Luiz Carlos Meirelles admite que a Anvisa não tem estrutura suficiente para avaliar com qualidade e eficiência o impacto dos chamados agrotóxicos no cotidiano dos brasileiros. Daí se pode concluir que tampouco tem condições de garantir 100% que um produto deva ser banido do mercado. Diz que, no caso do metamidofós, houve pressão por parte da “empresa”, que teria feito lobby pela permanência do produto no mercado. Passado um tempo, a própria “empresa” teria abandonado a causa. Seria bom dizer a verdade por inteiro. Essa “empresa” tem nome. Chama-se Bayer e sempre teve no metamidofós um produto importante enquanto era patente. Depois que o produto virou genérico, os preços baixaram e outras empresas entraram no negócio (muitas delas brasileiras), o produto deixou de ser interessante. A multinacional decidiu então substituir o metamidofos pelos neonicotinóides, que acaba de ser proibido na Comunidade Europeia, mas que foi aprovado pela Anvisa no Brasil na condição de patente. Custa cinco vezes mais que o metamidofós e tem 50% menos de efeito nos combates a pragas que antes estavam extintas e agora estão voltando às lavouras. Resultado: alimentos mais caros e impacto na inflação. Qual foi a jogada? Garantir maior rentabilidade aos acionistas e destruir o pouco que restava de indústrias brasileiras no setor.

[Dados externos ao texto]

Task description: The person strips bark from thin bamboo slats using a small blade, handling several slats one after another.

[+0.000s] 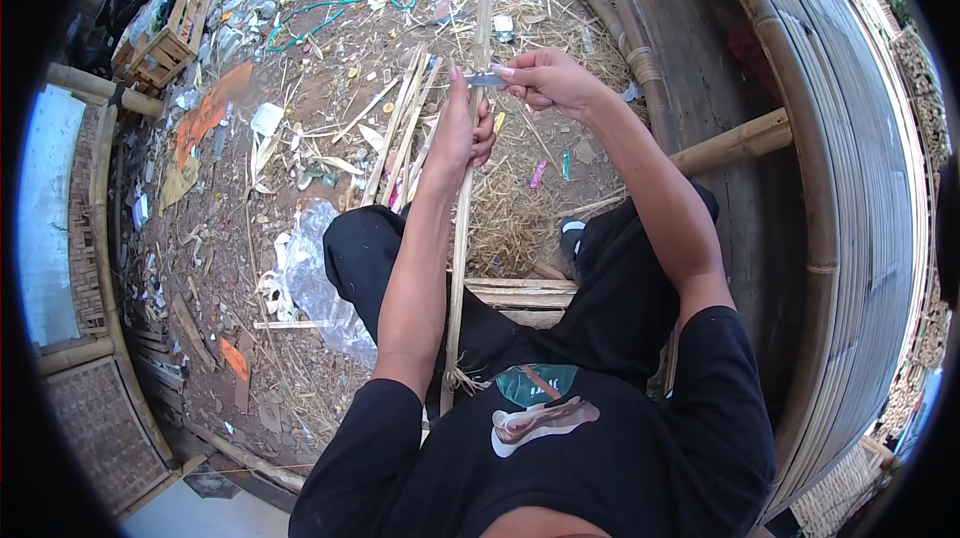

Precisa desenhar?

    Icaro

    Caro leitor, creio que lhe falta senso de leitura. Ele não disse que as análises estavam erradas por falta de estrutura. Falta estrutura pra fazer análise dos inúmeros processos. E como você mesmo sabe, vários desses produtos já estavam proibidos na Europa, China e até na África! Veja vem até na África.
    E no Brasil são permitidos. Pra alguém com o mínimo de inteligência e Decência, já bastaria saber que se é proibido na Europa, porque deveríamos ter aqui. Mas, pelo seu papo, pouco lhe importa os consumidores. FODAM-SE! O que lhe importa é o lucro fácil, sem muito trabalho. Se alguém morre ou sofre DANA-SE.

Julio Silveira

Neste nosso país, onde vivemos em um deserto de interesses pró cidadania, nada disso me surpreende. Talvez por isso os yankes achem tão tranquilo e natural nos espionarem a todos. Aqui aprendemos desde cedo que o dinheiro compra tudo, os fracos de caráter difundem essa cultura e eles são muitos, e vão se multiplicando culturalmente numa progressão maligna para qualquer país. Por isso, até em inconfidências publicas já assumem que nos consideram seu quintal. Me indigna saber que tem gente aqui neste país que trabalha para que sejamos uma cidadania de segunda classe.